Launched in 2005, HomeAway has built a network of websites with more than 1 million vacation home listings in almost 200 countries, making it the world’s leading platform for online vacation rentals.
The company, which was acquired by online travel giant Expedia in December for $3.9 billion in cash and stock, has 1,300 employees in Austin.
Sharples said Austin needs to decide whether it wants to be welcoming to startups that are using technology to build new kinds of businesses.
“It does send a signal to some entrepreneurs that maybe the city isn’t the friendliest to innovation and change,” Sharples said. “City Councils will come and go, and opinions will change. Unfortunately, the actions of a small group do reflect on the impressions that people outside the city have.”
Austin entrepreneur Dan Graham said it also matters what message the city is sending investors.
“One of our biggest challenges as a city is convincing venture capitalists to invest more dollars here,” said Graham, founder and CEO of BuildASign. “The availability of capital is what encourages entrepreneurs to start businesses, and it encourages the entrepreneurs we have to stay in Austin.”
The Maples tweet did not go unnoticed at Austin City Hall. Adler downplayed the comment as just one man’s opinion, pointing to a recent quote from Dallas billionaire Mark Cuban as evidence of investor support for Austin.
“Every startup stands on its own merits,” Cuban told CultureMap Austin. “As long as the rules apply to all competitors, then it would depend on the economics of each deal.”
Adler said Maples’ comments don’t change the “fundamentals” of Austin being an innovative city “where good ideas become real.”
“Most investors like Mark Cuban know that Austin is still vibrant and our investment community is growing,” Adler said.
Kelsey said it’s important to note that the entire tech community is not aligned in the belief that the city’s position is harmful. “There are some companies here that could stand to benefit from whichever direction the city decides to go on the sharing economy,” he said.
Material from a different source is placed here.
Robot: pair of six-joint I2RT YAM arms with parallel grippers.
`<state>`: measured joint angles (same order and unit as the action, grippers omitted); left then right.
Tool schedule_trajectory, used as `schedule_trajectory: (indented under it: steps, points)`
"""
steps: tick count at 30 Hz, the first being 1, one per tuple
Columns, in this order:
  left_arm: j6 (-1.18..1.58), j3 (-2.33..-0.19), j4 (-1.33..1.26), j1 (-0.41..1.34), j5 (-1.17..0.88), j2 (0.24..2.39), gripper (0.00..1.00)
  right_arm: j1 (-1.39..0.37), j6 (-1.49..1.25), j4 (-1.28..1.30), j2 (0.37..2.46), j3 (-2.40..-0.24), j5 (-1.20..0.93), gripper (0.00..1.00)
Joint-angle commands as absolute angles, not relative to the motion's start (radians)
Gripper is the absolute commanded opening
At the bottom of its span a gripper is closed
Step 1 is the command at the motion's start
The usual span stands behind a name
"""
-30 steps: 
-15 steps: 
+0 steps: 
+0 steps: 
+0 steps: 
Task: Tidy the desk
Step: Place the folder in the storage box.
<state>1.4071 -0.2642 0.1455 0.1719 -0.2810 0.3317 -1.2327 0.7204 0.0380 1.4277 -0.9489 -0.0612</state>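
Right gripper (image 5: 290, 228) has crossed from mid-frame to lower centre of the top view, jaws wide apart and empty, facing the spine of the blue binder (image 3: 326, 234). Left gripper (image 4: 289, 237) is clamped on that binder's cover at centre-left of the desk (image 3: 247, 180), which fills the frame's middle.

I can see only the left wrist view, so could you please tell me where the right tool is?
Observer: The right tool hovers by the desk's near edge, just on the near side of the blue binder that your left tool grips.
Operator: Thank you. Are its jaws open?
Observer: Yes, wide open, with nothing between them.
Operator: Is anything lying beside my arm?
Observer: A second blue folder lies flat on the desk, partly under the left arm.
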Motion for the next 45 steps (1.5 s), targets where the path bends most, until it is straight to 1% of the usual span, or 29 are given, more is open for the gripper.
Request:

But for Austin City Council Member Ellen Troxclair, who voted against both regulations that the tech community is unhappy about, Maples’ message was exactly what she feared.
“To me it was really a display of how over-regulation has a tangible economic impact,” Troxclair said. “One of the reasons, clearly, that Austin has been so successful is because of our image as this innovative forward-thinking city, and yet the city is making decisions that are going to negatively impact entrepreneurs and the tech community.”
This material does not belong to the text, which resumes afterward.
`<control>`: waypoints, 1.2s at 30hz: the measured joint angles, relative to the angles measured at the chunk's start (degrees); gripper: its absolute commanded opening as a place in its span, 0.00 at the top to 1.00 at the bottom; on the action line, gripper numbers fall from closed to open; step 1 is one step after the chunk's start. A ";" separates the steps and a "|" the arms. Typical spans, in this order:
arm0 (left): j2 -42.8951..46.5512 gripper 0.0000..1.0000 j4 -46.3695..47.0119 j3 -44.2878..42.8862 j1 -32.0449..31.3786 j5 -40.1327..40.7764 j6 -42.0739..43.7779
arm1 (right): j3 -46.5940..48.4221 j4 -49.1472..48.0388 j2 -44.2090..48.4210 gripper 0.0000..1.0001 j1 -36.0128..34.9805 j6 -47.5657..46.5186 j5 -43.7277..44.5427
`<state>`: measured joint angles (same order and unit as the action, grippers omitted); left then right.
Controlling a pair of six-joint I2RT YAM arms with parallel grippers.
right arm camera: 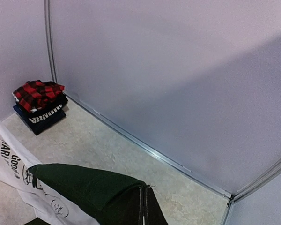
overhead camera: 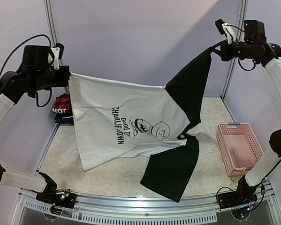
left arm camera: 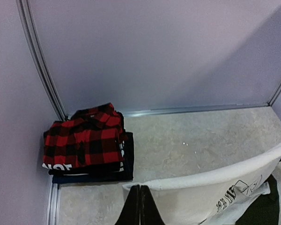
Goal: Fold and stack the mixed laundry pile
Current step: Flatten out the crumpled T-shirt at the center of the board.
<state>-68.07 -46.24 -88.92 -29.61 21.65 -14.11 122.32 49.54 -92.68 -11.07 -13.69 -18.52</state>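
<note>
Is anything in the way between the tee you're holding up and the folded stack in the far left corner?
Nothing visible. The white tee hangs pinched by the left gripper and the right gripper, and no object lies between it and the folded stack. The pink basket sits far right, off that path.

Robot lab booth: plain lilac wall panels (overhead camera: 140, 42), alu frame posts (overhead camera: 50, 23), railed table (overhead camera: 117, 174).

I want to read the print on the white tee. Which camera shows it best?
The top external view: the white tee hangs spread out, print fully visible. The left wrist view catches only the print's edge; the right wrist, a few letters.
</note>
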 measured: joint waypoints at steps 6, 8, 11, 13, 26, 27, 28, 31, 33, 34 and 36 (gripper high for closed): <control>5.49 1.00 -1.99 -7.56 -0.90 1.60 1.73 | -0.50 0.09 10.51 1.00 0.00 -1.62 -3.91; 6.73 1.00 -3.34 -10.73 -1.66 1.53 2.16 | 0.02 0.57 12.81 1.00 0.00 -3.02 -4.48; 7.76 1.00 -5.68 -15.32 -2.84 1.33 3.02 | 3.21 2.10 14.84 1.00 0.00 -5.20 -5.44; 8.09 1.00 -7.37 -18.36 -3.48 1.16 3.76 | 5.55 2.64 16.15 1.00 0.00 -6.29 -6.21; 9.81 1.00 -14.56 -34.62 -5.38 -4.28 8.50 | 15.39 -2.16 27.28 1.00 0.00 -5.33 -13.60; 9.94 1.00 -14.56 -35.30 -5.40 -4.90 8.63 | 17.53 -3.39 27.43 1.00 0.00 -4.59 -13.77; 10.03 1.00 -14.60 -35.91 -5.42 -5.42 8.79 | 18.78 -4.37 27.50 1.00 0.02 -4.24 -13.81; 10.32 1.00 -14.58 -37.81 -5.46 -6.45 9.57 | 21.29 -8.31 27.76 1.00 0.72 -3.30 -13.79; 10.34 1.00 -14.53 -39.04 -5.49 -6.71 10.10 | 21.79 -10.86 27.76 1.00 1.25 -2.99 -13.81; 10.29 1.00 -14.53 -39.58 -5.49 -6.78 10.45 | 21.90 -11.63 27.71 1.00 1.40 -2.95 -13.77; 10.12 1.00 -14.49 -40.35 -5.49 -6.56 11.23 | 22.23 -12.85 27.08 1.00 1.42 -2.86 -13.66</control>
<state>-57.95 -60.73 -129.27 -35.09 15.09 -2.87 144.55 36.69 -65.60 -9.65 -16.56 -32.18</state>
The Kitchen recall effort has raised the question of what the political consequences could be for the current council members. There are about 100,000 people employed in the tech community in Austin.
Local Democratic political strategist David Butts — who has worked on the campaigns of Adler and other City Council members — said there’s no doubt that the council’s votes on ride-hailing and short-term rentals will have an influence in the 2016 council elections. He said some incumbent council members who voted for the new regulations could face opponents who will campaign on the opposite side of this issue.
Butts says he wants to frame the discussion around the attempted “corporate takeover” of the Austin City Council and the effort to “undo what are reasonable laws for the public’s interest to benefit a profit margin for a multibillion-dollar corporation.”
In particular, Butts said he is concerned about the May vote on the ride-hailing ordinance. He helped set up a political action committee to fight it.
“(Uber and Lyft) have enough money to be successful,” he said, and are skilled at building political support among their users.
“Can Austin resist that?” he said. “We’ll find out.”